En agissant ainsi, la conscience obéit à la loi universelle d’économie, qui veut que toute force s’exerce avec la moindre dépense possible : le rapprochement des semblables, en effet, permet à la conscience d’embrasser d’un même regard une foule d’objets et de produire le plus grand travail avec le moindre effort. Cette loi, à son tour, se rattache à la loi de conservation, qui joue le principal rôle dans la sélection des idées comme dans celle des espèces. Nous avons dit que les idées sont des espèces et que la lutte des idées est une lutte d’espèces ; en voilà une preuve nouvelle : l’humanité porte dans sa tête les embranchemens, les ordres, les classes, les familles, les genres, des Cuvier, des Geoffroy Saint-Hilaire et des Jussieu. Nous avons dans notre cerveau le raccourci du règne minéral, du règne végétal, du règne animal ; chaque idée individuelle n’est qu’un membre d’un groupe plus vaste dans lequel elle rentre : la concurrence des idées aboutit au triomphe de celles qui réalisent le mieux les conditions vitales de leur espèce par l’élimination de tous les accidens défavorables et par la sélection de tous les accidens favorables. Dans la tête de Franklin, le paratonnerre était préparé d’avance, et l’accident apparent, mais en réalité nécessaire, qui y fit se joindre les idées d’étincelle électrique et de foudre, introduisit dans le monde des idées une espèce nouvelle et viable.

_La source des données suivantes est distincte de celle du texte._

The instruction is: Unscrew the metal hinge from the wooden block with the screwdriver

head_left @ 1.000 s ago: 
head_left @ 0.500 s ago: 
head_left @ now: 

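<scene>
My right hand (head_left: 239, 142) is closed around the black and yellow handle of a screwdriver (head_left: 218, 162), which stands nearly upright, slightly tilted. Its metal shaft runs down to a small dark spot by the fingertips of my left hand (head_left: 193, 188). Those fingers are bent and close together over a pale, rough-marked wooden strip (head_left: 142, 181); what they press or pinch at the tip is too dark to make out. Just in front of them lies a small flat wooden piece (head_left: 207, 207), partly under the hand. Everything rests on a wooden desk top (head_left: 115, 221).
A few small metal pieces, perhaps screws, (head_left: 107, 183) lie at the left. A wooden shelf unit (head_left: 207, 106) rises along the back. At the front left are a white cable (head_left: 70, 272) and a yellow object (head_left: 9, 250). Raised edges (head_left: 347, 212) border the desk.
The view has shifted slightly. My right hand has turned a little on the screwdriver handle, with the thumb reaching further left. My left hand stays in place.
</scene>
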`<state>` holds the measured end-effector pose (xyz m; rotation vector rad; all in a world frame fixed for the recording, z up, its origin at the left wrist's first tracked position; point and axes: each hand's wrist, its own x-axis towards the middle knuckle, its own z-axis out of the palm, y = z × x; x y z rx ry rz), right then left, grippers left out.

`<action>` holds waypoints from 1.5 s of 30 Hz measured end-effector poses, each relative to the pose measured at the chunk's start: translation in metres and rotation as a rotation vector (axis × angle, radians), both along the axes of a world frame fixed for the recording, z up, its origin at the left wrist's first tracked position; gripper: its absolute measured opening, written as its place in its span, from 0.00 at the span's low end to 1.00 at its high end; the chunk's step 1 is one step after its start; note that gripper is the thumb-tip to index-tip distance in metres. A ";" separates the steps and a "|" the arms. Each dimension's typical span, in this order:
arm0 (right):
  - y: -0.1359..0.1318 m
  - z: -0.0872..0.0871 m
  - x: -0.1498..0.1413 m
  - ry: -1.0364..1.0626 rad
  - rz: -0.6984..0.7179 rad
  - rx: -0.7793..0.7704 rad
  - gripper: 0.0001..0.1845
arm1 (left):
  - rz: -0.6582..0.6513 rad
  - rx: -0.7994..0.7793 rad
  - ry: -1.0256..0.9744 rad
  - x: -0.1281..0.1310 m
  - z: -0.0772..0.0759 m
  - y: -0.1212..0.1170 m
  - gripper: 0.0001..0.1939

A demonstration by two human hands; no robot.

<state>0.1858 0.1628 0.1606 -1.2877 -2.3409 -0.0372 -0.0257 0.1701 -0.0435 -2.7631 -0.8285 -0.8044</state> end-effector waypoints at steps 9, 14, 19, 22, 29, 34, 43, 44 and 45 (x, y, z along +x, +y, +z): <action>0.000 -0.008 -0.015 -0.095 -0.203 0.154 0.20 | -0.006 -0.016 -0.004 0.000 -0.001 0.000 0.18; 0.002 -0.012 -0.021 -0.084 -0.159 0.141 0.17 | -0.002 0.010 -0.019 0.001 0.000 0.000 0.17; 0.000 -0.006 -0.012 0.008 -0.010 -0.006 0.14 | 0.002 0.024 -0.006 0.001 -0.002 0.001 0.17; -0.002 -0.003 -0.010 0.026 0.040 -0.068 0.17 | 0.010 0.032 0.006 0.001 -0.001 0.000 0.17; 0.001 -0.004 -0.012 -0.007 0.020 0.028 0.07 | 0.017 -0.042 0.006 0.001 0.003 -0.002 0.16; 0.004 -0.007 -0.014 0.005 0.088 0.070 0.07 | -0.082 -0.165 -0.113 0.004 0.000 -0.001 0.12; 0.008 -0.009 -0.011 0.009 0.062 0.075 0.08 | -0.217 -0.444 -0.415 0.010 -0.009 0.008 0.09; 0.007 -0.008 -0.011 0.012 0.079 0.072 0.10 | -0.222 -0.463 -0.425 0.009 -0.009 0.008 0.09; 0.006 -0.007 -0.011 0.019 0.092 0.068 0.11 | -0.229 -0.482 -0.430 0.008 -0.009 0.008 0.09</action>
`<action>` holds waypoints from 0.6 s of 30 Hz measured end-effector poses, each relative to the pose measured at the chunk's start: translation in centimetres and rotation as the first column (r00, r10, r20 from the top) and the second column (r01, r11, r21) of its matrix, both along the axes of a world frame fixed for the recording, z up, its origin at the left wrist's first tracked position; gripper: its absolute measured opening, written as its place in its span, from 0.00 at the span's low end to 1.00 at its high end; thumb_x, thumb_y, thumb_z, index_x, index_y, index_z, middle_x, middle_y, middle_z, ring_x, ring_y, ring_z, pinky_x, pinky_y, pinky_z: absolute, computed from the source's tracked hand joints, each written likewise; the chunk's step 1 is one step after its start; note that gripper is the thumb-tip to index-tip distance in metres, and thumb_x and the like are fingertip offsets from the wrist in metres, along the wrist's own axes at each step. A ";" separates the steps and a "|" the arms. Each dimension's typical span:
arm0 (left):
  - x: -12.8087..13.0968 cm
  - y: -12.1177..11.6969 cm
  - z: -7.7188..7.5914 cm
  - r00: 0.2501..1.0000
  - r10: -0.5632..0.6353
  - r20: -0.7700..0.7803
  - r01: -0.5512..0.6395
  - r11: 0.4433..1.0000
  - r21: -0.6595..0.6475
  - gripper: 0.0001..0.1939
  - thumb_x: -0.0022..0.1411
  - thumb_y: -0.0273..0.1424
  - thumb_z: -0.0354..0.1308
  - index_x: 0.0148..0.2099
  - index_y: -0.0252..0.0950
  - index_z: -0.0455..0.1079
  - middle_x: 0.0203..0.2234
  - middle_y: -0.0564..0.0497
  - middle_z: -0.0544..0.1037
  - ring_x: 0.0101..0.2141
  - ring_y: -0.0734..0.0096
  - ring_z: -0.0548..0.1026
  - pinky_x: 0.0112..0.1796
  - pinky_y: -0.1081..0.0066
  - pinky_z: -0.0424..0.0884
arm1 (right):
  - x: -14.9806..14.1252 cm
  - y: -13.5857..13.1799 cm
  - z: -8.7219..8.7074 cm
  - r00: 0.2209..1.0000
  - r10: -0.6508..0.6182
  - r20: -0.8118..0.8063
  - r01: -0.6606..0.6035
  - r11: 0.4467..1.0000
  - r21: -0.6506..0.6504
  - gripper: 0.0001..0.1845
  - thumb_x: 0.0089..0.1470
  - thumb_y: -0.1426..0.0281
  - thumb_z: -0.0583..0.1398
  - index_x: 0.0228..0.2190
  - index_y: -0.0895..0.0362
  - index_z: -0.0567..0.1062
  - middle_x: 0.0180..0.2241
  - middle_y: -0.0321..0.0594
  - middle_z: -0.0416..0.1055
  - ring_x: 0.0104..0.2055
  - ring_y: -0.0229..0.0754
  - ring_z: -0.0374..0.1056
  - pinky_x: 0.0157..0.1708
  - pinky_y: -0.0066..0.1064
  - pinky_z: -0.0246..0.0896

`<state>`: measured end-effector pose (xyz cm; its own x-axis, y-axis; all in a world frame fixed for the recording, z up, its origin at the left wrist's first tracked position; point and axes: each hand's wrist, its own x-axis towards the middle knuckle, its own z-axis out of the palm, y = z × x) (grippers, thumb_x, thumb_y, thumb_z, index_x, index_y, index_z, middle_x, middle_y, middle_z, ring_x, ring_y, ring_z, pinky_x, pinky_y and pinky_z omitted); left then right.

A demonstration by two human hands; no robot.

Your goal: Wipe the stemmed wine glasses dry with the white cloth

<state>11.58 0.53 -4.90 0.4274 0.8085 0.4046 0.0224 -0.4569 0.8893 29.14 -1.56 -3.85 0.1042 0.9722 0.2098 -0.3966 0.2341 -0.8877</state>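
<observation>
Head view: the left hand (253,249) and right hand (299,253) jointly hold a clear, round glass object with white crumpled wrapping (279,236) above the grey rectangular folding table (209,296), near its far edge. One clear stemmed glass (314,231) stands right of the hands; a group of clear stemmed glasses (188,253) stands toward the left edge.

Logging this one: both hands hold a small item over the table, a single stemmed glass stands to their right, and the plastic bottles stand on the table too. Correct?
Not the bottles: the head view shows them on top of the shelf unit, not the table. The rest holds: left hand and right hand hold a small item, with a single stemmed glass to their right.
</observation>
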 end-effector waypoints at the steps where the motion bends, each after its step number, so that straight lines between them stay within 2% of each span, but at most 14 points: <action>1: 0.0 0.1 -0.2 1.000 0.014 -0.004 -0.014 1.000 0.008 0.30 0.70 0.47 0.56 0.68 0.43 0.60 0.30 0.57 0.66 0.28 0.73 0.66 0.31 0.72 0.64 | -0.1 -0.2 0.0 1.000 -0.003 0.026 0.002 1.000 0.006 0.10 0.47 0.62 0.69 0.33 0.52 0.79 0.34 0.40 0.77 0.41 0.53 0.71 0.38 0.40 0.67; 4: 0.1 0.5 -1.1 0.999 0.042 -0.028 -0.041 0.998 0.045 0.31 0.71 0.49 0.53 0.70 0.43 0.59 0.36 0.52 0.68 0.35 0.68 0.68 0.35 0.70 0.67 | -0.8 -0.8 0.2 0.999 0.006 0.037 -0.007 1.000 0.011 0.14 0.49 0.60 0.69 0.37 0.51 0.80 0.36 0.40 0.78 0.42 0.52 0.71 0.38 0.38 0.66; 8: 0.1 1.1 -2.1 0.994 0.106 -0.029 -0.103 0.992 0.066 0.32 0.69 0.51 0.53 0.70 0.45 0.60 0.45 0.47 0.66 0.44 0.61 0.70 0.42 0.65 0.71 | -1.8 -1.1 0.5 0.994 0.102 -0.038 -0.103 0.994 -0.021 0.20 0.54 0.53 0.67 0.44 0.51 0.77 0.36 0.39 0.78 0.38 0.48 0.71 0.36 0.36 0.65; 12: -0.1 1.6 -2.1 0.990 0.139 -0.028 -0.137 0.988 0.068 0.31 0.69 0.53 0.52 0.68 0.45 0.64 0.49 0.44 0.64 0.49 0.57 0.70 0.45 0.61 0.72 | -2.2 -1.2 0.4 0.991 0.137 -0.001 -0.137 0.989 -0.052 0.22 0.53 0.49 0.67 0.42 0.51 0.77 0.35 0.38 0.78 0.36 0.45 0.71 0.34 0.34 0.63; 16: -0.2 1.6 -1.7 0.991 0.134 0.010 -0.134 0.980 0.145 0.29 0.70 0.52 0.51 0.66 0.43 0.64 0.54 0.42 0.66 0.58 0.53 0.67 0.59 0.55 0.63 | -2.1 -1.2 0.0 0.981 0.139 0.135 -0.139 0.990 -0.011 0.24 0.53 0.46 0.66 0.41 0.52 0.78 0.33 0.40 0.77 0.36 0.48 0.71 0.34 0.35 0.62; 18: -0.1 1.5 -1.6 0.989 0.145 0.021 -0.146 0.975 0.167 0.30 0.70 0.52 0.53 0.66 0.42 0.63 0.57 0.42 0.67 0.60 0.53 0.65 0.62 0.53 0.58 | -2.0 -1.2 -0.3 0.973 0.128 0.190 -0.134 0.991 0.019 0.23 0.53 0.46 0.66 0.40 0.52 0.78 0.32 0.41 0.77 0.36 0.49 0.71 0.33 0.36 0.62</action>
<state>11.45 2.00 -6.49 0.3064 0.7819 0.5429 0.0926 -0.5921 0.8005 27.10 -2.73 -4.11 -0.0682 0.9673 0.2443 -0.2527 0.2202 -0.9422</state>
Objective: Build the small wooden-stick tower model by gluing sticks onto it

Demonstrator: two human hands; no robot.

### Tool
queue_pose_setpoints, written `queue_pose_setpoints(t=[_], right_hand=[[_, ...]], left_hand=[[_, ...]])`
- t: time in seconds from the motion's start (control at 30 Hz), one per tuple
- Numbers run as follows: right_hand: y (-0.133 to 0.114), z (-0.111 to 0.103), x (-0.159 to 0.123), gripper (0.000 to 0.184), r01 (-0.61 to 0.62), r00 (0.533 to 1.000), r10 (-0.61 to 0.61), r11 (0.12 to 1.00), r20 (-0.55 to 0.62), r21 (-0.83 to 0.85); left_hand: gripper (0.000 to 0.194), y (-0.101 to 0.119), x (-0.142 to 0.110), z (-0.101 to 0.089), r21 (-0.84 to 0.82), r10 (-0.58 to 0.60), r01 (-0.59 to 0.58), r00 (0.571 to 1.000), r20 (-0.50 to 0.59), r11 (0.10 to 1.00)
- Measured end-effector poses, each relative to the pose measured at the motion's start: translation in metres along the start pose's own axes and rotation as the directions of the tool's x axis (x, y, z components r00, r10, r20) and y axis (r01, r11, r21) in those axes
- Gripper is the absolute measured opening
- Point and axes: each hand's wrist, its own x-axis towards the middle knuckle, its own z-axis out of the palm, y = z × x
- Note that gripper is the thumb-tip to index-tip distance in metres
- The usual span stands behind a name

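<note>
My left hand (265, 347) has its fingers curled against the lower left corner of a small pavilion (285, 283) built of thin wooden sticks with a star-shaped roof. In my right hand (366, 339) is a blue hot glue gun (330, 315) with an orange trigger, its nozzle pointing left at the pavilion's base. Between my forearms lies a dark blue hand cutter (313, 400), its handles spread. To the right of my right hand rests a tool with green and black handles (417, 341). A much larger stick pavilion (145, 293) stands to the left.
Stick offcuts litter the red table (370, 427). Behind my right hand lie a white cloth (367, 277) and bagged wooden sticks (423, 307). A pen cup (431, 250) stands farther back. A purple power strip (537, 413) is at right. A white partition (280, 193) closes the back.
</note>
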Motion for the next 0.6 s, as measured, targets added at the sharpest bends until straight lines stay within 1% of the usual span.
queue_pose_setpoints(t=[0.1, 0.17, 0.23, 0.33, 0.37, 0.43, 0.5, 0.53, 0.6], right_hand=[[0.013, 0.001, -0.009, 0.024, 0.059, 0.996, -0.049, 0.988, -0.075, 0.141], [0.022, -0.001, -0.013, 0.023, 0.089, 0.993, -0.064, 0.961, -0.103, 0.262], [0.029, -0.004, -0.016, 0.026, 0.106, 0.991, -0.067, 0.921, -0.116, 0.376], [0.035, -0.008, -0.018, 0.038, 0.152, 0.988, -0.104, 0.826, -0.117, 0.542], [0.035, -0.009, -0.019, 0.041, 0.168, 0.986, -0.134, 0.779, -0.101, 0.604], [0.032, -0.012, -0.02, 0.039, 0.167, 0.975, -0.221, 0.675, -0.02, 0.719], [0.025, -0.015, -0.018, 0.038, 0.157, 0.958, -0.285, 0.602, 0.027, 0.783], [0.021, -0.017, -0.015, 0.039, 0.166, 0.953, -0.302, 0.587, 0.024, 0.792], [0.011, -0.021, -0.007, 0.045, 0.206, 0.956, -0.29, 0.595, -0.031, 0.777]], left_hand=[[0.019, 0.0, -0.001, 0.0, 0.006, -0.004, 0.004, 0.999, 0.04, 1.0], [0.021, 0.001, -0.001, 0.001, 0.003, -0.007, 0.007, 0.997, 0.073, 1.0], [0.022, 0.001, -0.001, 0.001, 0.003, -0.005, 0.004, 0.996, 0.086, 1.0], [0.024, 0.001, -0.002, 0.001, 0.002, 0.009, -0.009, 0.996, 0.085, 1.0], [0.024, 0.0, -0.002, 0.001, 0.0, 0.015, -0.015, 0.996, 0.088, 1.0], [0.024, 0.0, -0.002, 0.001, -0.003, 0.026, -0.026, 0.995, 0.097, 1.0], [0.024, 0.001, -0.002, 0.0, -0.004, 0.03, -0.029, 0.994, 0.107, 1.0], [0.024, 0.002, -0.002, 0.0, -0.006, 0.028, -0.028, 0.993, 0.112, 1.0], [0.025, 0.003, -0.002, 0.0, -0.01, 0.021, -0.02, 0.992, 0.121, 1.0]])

Pour reconstruire un monde nouveau selon ses besoins, l’esprit est obligé préalablement, comme l’ont montré MM. Martineau et James, de dissocier ce qui avait été associé par la simple habitude et par la fréquence des simples contiguïtés. Le savant ne doit-il pas d’abord séparer l’idée de combustion d’avec toutes ses associations habituelles, — dégagement de flamme et destruction de l’objet brûlé, etc., — pour pouvoir l’associer ensuite avec l’idée de cette respiration qui entretient la vie ? Si donc la conscience n’est pas la force primitive d’association, c’est elle qui, en réagissant sur les associations arrivées du dehors, devient la force principale de dissociation et d’analyse. Selon M. Spencer, cette rupture des associations primitives et cette sélection des ressemblances cachées se ferait par la simple variation des circonstances extérieures, qui nous présentent les mêmes objets dans des groupes différens ; mais il est clair qu’il faut aussi considérer l’influence de ce milieu intérieur qui est la conscience même, sous les trois formes de l’intelligence, de la sensibilité, de la volonté. Les idées de l’intelligence entrent comme facteurs dans cet ensemble de « circonstances » qui dissolvent les associations primitives et en composent de nouvelles. On en peut dire autant, comme nous allons le voir, de nos sentimens et de nos volitions.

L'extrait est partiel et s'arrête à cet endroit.